- [WHAT THE EXERCISE ASKS]
The number of lines below containing the word "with" is all that should be returned.

- [MATERIAL FOR THIS TASK]
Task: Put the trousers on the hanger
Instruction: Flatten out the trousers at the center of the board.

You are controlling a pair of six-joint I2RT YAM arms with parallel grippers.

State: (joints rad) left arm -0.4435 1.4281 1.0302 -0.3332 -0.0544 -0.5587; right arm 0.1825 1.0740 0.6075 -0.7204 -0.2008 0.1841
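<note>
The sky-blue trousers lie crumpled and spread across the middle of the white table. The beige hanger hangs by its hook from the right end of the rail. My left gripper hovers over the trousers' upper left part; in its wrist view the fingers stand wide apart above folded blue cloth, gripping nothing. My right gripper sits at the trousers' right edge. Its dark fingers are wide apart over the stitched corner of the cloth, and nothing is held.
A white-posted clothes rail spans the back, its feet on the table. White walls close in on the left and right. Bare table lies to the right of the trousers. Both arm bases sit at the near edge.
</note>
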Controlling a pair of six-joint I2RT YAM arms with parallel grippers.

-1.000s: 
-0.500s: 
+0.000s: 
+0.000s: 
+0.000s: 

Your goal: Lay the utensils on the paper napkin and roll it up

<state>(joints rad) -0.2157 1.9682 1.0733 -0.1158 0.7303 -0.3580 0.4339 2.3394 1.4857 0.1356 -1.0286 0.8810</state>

- [ANSWER TO THIS EXERCISE]
2